▸ Required action
Once the pictures are removed, restate the data below word for word.

▸ Given information
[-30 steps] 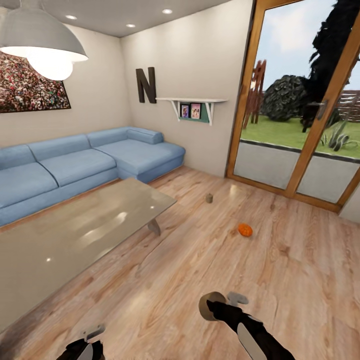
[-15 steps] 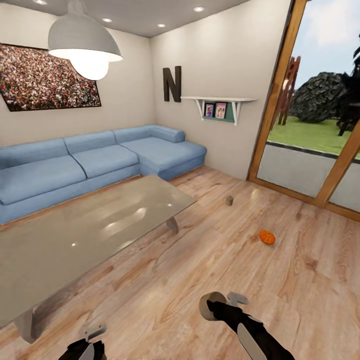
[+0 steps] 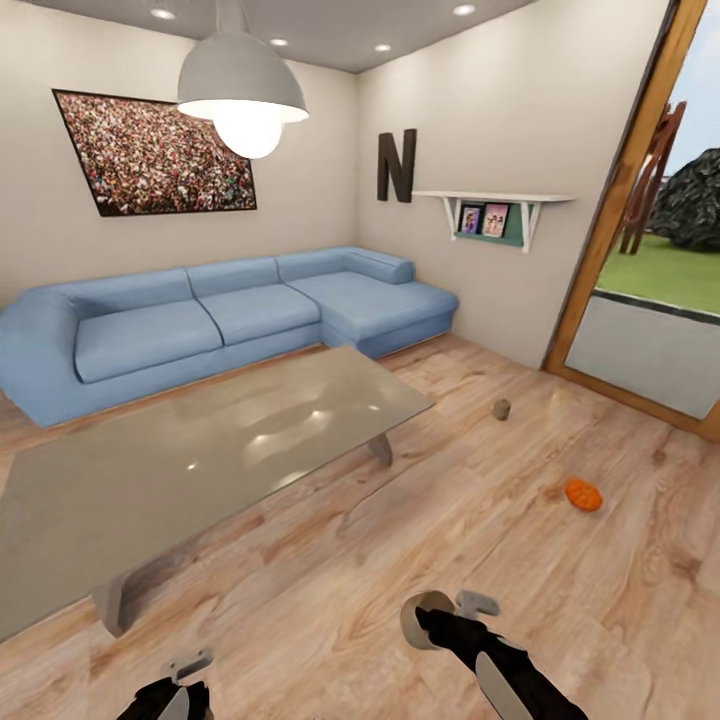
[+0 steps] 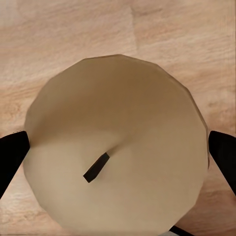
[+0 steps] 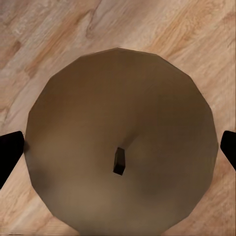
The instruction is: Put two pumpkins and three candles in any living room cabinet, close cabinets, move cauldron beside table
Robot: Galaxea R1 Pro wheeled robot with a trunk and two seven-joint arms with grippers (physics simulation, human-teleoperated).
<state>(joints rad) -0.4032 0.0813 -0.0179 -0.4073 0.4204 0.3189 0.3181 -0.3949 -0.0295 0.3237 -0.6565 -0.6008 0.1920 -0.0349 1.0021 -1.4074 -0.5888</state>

▸ Task solution
[-30 steps] 
[-15 steps] 
[+0 steps] 
[+0 steps] 
[+0 steps] 
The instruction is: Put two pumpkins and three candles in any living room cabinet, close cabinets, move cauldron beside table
Robot: Galaxea R1 Pro wheeled robot with a trunk and two seven-joint arms with grippers (physics simulation, human-teleoperated).
<state>(joints rad) -0.4032 0.0813 -0.0179 -0.4073 0.4204 0.3189 0.3181 -0.3949 -0.0295 0.3237 -0.6565 -0.6008 0.1920 -0.0349 1.0021 -1.4074 -0.5888</state>

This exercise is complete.